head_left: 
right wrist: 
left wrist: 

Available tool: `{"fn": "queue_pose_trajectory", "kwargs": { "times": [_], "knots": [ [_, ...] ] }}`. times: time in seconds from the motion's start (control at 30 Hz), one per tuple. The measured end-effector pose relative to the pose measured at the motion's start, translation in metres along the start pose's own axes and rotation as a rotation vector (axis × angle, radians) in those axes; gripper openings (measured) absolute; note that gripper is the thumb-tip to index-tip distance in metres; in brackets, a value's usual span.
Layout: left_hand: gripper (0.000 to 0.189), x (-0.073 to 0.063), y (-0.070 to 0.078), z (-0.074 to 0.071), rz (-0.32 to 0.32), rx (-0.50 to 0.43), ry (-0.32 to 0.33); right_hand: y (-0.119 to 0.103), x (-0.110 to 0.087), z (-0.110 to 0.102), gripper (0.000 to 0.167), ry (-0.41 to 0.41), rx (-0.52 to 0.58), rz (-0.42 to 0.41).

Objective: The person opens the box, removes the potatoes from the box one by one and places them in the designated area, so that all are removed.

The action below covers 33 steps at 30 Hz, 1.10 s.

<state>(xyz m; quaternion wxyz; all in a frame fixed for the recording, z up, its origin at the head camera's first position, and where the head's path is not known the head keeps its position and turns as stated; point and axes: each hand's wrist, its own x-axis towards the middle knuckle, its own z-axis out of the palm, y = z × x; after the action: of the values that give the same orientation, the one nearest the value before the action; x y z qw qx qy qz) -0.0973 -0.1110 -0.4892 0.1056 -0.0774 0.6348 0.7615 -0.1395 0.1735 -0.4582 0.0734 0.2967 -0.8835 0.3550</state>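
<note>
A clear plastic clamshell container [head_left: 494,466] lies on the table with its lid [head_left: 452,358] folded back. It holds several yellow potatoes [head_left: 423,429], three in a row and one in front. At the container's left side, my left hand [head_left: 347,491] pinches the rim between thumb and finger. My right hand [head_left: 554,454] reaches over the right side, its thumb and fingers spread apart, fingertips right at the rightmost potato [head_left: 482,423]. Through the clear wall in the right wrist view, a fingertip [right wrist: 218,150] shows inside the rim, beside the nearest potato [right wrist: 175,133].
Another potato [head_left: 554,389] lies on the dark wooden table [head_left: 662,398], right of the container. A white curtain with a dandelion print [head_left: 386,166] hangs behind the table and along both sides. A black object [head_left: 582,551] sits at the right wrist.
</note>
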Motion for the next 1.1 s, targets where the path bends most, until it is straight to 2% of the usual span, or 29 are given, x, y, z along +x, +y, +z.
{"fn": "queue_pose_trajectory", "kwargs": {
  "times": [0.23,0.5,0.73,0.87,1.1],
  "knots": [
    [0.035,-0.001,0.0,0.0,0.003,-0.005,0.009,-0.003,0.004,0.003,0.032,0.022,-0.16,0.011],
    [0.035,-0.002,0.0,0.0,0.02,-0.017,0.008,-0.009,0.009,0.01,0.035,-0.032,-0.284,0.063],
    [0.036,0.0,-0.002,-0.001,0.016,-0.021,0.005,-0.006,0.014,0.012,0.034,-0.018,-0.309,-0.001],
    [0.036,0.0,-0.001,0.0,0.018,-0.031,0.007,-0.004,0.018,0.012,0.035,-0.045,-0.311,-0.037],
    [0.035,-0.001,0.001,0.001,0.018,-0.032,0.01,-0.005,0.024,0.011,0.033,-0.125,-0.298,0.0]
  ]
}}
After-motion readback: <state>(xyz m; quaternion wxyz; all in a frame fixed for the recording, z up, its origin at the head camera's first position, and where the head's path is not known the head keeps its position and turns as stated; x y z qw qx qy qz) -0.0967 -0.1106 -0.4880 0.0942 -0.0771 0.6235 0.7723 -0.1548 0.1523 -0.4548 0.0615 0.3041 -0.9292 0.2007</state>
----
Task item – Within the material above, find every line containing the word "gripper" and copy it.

Exercise output –
Available tool: `{"fn": "queue_pose_trajectory", "kwargs": { "times": [_], "knots": [ [_, ...] ] }}`. times: time in seconds from the motion's start (control at 30 Hz), one per tuple. The measured end-effector pose relative to the pose measured at the motion's start, translation in metres along the start pose's own axes and rotation as a rotation vector (axis × angle, radians) in those axes; gripper openings (measured) absolute; note that gripper is the thumb-tip to index-tip distance in metres; in brackets, a value's usual span.
Layout: left_hand: gripper (0.000 to 0.189), x (-0.073 to 0.063), y (-0.070 to 0.078), z (-0.074 to 0.071), rz (-0.32 to 0.32), rx (-0.50 to 0.43), ry (-0.32 to 0.33); right_hand: y (-0.119 to 0.103), x (-0.110 to 0.087), z (-0.110 to 0.102), gripper (0.000 to 0.167), ry (-0.41 to 0.41), rx (-0.52 to 0.58), rz (-0.42 to 0.41).

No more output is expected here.